## [Problem to work on]
Each record below should be given again exactly as it reads.

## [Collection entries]
+---+

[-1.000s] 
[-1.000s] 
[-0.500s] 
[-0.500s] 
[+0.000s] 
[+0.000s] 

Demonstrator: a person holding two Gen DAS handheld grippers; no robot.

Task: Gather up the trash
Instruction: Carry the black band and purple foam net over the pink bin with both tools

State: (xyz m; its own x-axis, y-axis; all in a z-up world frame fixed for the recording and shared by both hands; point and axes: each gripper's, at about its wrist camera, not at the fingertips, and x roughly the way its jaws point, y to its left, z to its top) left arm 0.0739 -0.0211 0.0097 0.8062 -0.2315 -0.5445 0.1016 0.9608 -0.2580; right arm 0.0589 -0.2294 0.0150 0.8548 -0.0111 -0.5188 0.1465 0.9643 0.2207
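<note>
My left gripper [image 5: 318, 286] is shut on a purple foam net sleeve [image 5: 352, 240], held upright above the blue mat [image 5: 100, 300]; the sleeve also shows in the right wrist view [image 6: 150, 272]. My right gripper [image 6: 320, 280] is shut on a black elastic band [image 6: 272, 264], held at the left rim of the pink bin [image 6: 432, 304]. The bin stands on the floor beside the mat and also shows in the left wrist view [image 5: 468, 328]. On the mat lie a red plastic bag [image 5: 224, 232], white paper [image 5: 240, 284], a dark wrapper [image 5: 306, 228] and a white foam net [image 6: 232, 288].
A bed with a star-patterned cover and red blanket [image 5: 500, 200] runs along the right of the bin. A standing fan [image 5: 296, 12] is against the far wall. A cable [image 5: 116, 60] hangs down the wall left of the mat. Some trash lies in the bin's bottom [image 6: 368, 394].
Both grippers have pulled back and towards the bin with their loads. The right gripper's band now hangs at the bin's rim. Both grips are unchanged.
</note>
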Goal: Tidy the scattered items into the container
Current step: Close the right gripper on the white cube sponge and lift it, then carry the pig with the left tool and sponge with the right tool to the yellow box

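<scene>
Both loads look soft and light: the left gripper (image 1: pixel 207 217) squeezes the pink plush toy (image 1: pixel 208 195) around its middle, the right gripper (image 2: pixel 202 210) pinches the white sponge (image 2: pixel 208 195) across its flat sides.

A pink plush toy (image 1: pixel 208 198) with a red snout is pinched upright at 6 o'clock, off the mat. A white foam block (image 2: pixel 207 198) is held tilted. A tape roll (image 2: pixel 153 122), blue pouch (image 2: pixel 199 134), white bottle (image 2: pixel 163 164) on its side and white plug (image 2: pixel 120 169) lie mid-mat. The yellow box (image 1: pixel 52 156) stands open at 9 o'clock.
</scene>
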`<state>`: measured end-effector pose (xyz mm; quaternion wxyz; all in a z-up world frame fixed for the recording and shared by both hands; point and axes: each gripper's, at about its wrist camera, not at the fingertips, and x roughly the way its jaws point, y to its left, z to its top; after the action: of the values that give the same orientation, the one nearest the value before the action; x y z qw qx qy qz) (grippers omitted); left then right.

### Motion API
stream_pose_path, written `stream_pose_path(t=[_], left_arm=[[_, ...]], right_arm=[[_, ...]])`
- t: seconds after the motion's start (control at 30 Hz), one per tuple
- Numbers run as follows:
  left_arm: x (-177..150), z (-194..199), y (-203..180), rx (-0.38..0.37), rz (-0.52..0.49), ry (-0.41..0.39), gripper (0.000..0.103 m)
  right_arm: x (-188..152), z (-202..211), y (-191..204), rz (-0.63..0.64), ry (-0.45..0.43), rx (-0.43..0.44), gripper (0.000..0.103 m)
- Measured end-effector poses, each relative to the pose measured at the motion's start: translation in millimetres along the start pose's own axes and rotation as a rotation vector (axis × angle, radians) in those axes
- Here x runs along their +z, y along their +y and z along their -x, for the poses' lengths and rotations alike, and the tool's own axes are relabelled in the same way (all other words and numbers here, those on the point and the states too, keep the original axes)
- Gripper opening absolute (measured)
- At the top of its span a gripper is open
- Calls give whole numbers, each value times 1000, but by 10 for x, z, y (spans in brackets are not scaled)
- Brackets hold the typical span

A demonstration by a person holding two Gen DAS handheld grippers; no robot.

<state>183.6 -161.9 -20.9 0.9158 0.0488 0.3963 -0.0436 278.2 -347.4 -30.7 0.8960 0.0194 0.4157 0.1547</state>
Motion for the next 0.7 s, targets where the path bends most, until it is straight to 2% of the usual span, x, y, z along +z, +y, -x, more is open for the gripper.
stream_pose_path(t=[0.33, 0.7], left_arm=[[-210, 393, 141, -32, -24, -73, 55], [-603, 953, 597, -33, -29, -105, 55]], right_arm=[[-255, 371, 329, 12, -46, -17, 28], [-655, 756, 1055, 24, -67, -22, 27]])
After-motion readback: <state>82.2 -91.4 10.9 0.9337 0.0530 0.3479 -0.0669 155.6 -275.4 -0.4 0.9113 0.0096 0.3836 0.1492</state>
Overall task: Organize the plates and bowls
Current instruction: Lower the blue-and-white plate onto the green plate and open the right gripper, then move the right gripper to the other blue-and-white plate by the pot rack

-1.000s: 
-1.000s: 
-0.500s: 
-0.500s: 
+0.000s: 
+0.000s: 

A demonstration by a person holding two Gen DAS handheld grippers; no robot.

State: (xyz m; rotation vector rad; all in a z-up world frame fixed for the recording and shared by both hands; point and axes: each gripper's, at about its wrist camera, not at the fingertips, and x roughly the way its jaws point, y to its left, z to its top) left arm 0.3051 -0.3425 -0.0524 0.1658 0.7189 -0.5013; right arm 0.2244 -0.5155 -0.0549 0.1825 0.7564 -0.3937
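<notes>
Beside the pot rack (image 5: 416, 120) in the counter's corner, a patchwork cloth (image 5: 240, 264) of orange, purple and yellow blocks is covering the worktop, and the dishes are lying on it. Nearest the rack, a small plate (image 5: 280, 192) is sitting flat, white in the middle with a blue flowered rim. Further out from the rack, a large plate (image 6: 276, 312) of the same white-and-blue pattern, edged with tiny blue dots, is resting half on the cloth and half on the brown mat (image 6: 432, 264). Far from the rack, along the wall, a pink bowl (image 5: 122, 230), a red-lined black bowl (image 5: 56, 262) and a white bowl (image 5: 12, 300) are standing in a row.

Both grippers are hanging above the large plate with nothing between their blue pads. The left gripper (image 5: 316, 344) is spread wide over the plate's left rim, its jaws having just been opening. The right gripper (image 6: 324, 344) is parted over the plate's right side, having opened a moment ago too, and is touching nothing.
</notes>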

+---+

## [Solved exercise]
[-1.000s] 
[-1.000s] 
[-0.500s] 
[-0.500s] 
[+0.000s] 
[+0.000s] 

Demonstrator: a person holding two Gen DAS handheld grippers; no robot.

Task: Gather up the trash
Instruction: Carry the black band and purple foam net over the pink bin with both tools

State: (xyz m; its own x-axis, y-axis; all in a z-up world frame fixed for the recording and shared by both hands; point and axes: each gripper's, at about its wrist camera, not at the fingertips, and x roughly the way its jaws point, y to its left, z to its top) left arm 0.0739 -0.0211 0.0097 0.8062 -0.2315 -0.5445 0.1016 0.9608 -0.2580; right arm 0.0589 -0.2294 0.0150 0.8548 -0.0111 -0.5188 0.1465 0.9643 0.2207
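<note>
My left gripper [image 5: 318, 286] is shut on a purple foam net sleeve [image 5: 352, 240], held upright above the blue mat [image 5: 100, 300]; the sleeve also shows in the right wrist view [image 6: 150, 272]. My right gripper [image 6: 320, 280] is shut on a black elastic band [image 6: 272, 264], held at the left rim of the pink bin [image 6: 432, 304]. The bin stands on the floor beside the mat and also shows in the left wrist view [image 5: 468, 328]. On the mat lie a red plastic bag [image 5: 224, 232], white paper [image 5: 240, 284], a dark wrapper [image 5: 306, 228] and a white foam net [image 6: 232, 288].
A bed with a star-patterned cover and red blanket [image 5: 500, 200] runs along the right of the bin. A standing fan [image 5: 296, 12] is against the far wall. A cable [image 5: 116, 60] hangs down the wall left of the mat. Some trash lies in the bin's bottom [image 6: 368, 394].
Both grippers have pulled back and towards the bin with their loads. The right gripper's band now hangs at the bin's rim. Both grips are unchanged.
</note>
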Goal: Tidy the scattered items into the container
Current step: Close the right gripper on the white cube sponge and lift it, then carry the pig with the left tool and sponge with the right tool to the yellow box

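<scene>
Both loads look soft and light: the left gripper (image 1: pixel 207 217) squeezes the pink plush toy (image 1: pixel 208 195) around its middle, the right gripper (image 2: pixel 202 210) pinches the white sponge (image 2: pixel 208 195) across its flat sides.

A pink plush toy (image 1: pixel 208 198) with a red snout is pinched upright at 6 o'clock, off the mat. A white foam block (image 2: pixel 207 198) is held tilted. A tape roll (image 2: pixel 153 122), blue pouch (image 2: pixel 199 134), white bottle (image 2: pixel 163 164) on its side and white plug (image 2: pixel 120 169) lie mid-mat. The yellow box (image 1: pixel 52 156) stands open at 9 o'clock.
</scene>
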`<state>`: measured end-effector pose (xyz mm; quaternion wxyz; all in a z-up world frame fixed for the recording and shared by both hands; point and axes: each gripper's, at about its wrist camera, not at the fingertips, and x roughly the way its jaws point, y to its left, z to its top; after the action: of the values that give the same orientation, the one nearest the value before the action; x y z qw qx qy qz) (grippers omitted); left then right.

### Motion API
stream_pose_path, written `stream_pose_path(t=[_], left_arm=[[_, ...]], right_arm=[[_, ...]])`
- t: seconds after the motion's start (control at 30 Hz), one per tuple
- Numbers run as follows:
  left_arm: x (-177..150), z (-194..199), y (-203..180), rx (-0.38..0.37), rz (-0.52..0.49), ry (-0.41..0.39), gripper (0.000..0.103 m)
  right_arm: x (-188..152), z (-202..211), y (-191..204), rz (-0.63..0.64), ry (-0.45..0.43), rx (-0.43..0.44), gripper (0.000..0.103 m)
- Measured end-effector poses, each relative to the pose measured at the motion's start: translation in millimetres along the start pose's own axes and rotation as a rotation vector (axis × angle, radians) in those axes
- Here x runs along their +z, y along their +y and z along their -x, for the poses' lengths and rotations alike, and the tool's own axes are relabelled in the same way (all other words and numbers here, those on the point and the states too, keep the original axes)
- Gripper opening absolute (measured)
- At the top of its span a gripper is open
- Calls give whole numbers, each value times 1000, but by 10 for x, z, y (spans in brackets are not scaled)
- Brackets hold the typical span

A demonstration by a person holding two Gen DAS handheld grippers; no robot.

<state>183.6 -161.9 -20.9 0.9158 0.0488 0.3963 -0.0436 278.2 -347.4 -30.7 0.8960 0.0194 0.4157 0.1547</state>
Motion for the next 0.7 s, targets where the path bends most, until it is straight to 2% of the usual span, x, y, z along +z, +y, -x, more is open for the gripper.
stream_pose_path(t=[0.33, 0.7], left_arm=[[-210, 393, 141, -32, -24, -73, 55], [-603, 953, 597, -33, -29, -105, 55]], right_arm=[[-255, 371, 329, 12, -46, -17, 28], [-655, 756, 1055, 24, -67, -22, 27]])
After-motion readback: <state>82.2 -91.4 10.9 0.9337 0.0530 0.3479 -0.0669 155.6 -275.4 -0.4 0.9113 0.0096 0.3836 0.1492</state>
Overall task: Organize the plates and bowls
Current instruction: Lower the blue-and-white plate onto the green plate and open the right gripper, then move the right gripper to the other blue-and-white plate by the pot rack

-1.000s: 
-1.000s: 
-0.500s: 
-0.500s: 
+0.000s: 
+0.000s: 

A demonstration by a person holding two Gen DAS handheld grippers; no robot.

State: (xyz m; rotation vector rad; all in a z-up world frame fixed for the recording and shared by both hands; point and axes: each gripper's, at about its wrist camera, not at the fingertips, and x roughly the way its jaws point, y to its left, z to its top) left arm 0.3051 -0.3425 -0.0524 0.1658 0.7189 -0.5013; right arm 0.2244 -0.5155 -0.0549 0.1825 0.7564 -0.3937
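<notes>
Beside the pot rack (image 5: 416, 120) in the counter's corner, a patchwork cloth (image 5: 240, 264) of orange, purple and yellow blocks is covering the worktop, and the dishes are lying on it. Nearest the rack, a small plate (image 5: 280, 192) is sitting flat, white in the middle with a blue flowered rim. Further out from the rack, a large plate (image 6: 276, 312) of the same white-and-blue pattern, edged with tiny blue dots, is resting half on the cloth and half on the brown mat (image 6: 432, 264). Far from the rack, along the wall, a pink bowl (image 5: 122, 230), a red-lined black bowl (image 5: 56, 262) and a white bowl (image 5: 12, 300) are standing in a row.

Both grippers are hanging above the large plate with nothing between their blue pads. The left gripper (image 5: 316, 344) is spread wide over the plate's left rim, its jaws having just been opening. The right gripper (image 6: 324, 344) is parted over the plate's right side, having opened a moment ago too, and is touching nothing.
</notes>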

This exercise is complete.